March 19 CTU Testing Forum Flyer Final

CTU President Karen Lewis and Seattle Test Boycott Leader Jesse Hagopian to Discuss the Impact of Standardized Testing at March 19 Forum

CHICAGO—Chicago Teachers Union President Karen Lewis will tackle the controversy over high stakes student testing in Chicago’s public schools at a special community forum on Tuesday, March 19, at Mount Carmel Missionary Baptist Church, 2976 S. Wabash Ave., Chicago. Joining Lewis will be Jesse Hagopian, a teacher and leading advocate for education justice, who recently led a boycott of standardized testing at Garfield High School in Seattle.

The Chicago Teachers Union in January launched its “Pencils Down” campaign in support of local and nationwide efforts to eliminate standardized non-state mandated tests from public schools. Test scores fail as measures of learning when high-stakes testing advanced by corporate education reformers dominates curriculum, and also fail to consider non-classroom stimuli that affects school-age children, especially in urban areas.

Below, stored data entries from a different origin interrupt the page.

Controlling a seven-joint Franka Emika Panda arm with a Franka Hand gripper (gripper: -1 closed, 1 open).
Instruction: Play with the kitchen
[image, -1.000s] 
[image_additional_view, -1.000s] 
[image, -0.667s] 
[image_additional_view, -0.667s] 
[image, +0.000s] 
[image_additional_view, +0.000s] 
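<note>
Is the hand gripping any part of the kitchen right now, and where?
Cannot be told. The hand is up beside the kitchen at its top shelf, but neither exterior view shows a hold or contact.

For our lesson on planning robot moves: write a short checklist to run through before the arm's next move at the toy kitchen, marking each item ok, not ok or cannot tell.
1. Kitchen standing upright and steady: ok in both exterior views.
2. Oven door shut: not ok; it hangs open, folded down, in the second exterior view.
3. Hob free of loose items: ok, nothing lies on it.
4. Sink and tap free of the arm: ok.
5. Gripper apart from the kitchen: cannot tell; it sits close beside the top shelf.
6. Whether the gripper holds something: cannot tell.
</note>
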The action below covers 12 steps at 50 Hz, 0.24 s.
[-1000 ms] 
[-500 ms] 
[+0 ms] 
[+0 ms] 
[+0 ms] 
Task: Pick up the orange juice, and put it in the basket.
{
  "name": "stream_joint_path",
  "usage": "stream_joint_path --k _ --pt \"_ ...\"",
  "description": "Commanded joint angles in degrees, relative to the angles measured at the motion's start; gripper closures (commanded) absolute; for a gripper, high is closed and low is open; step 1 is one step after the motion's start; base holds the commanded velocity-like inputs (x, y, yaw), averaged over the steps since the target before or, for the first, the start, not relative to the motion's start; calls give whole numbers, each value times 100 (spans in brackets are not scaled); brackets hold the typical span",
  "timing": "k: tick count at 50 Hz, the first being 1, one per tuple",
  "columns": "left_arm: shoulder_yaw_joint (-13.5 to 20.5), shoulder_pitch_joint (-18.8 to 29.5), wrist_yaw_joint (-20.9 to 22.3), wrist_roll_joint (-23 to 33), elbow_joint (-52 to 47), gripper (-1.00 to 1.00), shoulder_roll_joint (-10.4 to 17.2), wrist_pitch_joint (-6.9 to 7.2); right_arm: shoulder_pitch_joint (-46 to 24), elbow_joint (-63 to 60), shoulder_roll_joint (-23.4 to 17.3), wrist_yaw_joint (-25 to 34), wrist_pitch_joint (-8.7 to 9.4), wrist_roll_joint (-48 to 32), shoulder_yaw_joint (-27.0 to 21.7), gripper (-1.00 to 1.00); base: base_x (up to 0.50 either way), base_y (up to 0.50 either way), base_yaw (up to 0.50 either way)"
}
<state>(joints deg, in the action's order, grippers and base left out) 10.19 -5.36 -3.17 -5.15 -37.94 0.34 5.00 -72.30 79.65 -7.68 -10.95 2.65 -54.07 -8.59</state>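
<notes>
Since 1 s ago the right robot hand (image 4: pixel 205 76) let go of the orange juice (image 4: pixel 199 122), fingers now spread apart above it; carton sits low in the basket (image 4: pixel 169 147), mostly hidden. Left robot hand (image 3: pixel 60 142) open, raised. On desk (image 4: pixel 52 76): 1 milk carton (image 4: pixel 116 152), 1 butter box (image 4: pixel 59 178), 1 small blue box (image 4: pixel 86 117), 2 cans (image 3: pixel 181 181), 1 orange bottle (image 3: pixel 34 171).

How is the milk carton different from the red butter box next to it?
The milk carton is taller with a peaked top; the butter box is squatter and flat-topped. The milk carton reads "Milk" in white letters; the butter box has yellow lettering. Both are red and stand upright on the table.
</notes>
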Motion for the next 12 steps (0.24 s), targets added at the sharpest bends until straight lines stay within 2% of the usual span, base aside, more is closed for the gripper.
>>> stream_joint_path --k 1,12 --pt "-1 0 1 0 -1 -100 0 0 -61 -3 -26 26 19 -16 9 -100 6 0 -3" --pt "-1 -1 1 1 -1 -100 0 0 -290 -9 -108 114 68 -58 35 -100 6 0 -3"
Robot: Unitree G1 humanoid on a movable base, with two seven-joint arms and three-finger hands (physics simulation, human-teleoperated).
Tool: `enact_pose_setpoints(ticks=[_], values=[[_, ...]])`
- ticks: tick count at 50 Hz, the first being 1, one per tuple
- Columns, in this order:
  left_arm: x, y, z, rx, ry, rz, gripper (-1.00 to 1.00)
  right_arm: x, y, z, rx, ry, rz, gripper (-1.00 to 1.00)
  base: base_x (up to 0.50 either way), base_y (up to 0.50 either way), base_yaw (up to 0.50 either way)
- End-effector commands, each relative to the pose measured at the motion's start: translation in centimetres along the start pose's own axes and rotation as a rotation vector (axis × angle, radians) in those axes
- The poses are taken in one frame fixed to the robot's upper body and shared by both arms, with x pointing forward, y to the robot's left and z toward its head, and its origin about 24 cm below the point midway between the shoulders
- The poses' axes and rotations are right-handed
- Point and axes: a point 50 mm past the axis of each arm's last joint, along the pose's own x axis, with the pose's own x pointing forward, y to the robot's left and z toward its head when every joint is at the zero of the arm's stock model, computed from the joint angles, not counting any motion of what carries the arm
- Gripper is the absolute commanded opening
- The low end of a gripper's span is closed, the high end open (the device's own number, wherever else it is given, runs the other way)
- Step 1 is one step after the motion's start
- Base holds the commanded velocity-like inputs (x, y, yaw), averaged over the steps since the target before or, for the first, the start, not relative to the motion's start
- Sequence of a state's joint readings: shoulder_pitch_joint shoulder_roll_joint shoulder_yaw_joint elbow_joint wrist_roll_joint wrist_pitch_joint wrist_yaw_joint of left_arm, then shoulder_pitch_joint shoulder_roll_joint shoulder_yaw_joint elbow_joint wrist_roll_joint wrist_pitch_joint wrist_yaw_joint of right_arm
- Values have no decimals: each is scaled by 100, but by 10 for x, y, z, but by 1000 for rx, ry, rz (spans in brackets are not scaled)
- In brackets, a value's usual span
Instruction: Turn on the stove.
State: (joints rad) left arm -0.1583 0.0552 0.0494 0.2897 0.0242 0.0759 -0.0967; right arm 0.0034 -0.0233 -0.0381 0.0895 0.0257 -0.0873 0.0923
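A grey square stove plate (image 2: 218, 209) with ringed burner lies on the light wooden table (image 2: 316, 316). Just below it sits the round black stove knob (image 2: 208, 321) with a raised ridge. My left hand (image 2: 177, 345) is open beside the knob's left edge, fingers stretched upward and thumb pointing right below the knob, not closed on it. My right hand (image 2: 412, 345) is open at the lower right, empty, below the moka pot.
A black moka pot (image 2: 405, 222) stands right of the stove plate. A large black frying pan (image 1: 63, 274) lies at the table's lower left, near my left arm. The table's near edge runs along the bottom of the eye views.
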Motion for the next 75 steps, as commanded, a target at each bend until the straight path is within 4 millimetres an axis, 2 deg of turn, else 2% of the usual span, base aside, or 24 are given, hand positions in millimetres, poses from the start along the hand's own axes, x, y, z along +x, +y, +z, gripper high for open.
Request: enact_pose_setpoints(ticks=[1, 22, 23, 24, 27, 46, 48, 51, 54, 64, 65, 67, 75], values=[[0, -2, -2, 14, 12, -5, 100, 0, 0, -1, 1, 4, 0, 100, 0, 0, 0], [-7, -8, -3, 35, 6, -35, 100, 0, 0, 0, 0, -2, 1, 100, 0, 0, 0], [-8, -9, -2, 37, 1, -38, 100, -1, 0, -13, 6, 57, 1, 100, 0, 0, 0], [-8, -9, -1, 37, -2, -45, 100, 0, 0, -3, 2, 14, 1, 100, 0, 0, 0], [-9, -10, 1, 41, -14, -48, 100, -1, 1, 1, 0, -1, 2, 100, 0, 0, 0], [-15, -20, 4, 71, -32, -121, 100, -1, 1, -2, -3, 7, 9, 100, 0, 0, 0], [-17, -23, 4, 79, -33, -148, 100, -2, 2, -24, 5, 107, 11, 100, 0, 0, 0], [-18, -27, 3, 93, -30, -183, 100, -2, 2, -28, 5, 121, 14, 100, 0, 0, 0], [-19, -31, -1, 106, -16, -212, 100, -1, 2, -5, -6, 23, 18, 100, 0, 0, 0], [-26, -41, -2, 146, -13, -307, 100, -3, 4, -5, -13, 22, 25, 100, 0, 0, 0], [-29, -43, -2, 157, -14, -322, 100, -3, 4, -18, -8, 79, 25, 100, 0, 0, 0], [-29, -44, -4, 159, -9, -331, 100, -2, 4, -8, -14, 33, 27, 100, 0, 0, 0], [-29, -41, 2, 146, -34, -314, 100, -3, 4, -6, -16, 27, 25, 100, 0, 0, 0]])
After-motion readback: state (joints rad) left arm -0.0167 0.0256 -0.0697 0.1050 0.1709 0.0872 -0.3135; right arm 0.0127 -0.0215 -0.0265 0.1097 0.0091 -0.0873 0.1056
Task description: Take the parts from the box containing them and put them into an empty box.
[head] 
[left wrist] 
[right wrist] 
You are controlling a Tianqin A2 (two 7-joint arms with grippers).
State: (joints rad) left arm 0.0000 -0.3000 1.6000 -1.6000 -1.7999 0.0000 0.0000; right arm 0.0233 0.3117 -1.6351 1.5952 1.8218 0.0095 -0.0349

“This forum will help inform Chicago parents and community residents about the real abuse of students and waste of valuable time and money involved in these testing programs,” Lewis said.

The Chicago Board of Education requires that elementary and high schools administer over two dozen standardized tests to students each year. Like similar testing programs around the nation, Chicago’s versions of these fill-in-the-bubble tests are criticized as a multi-million dollar expense that are unfair and biased, and consume a large percentage of classroom time despite being of little value in the actual education of children. School districts pay testing corporations to develop, administer, grade, and analyze, and report test results that ultimately are used in decision making about student achievement, school closings, and teacher evaluation.

Children who do not have access to health care, who are hungry, who are fearful of violence in their communities, who do not have books or access to other informal learning at home, whose parents have limited education, and whose families are constantly stressed by economic problems are at an extreme academic disadvantage. These factors are highly related not only to testing outcomes, academic achievement, future education and socio‐economic success, but also to the racial, ethnic and class origins of individuals.

“Standardized testing has from the very beginning been a tool to rank people, not to remove the barriers needed to achieve equality,” Hagopian said. “If we really want to close the gap in education between students of color and their white peers, we would stop spending millions of dollars to rank, sort, and punish students with standardized tests, and use those funds to invest in reading coaches and tutors for students of color.”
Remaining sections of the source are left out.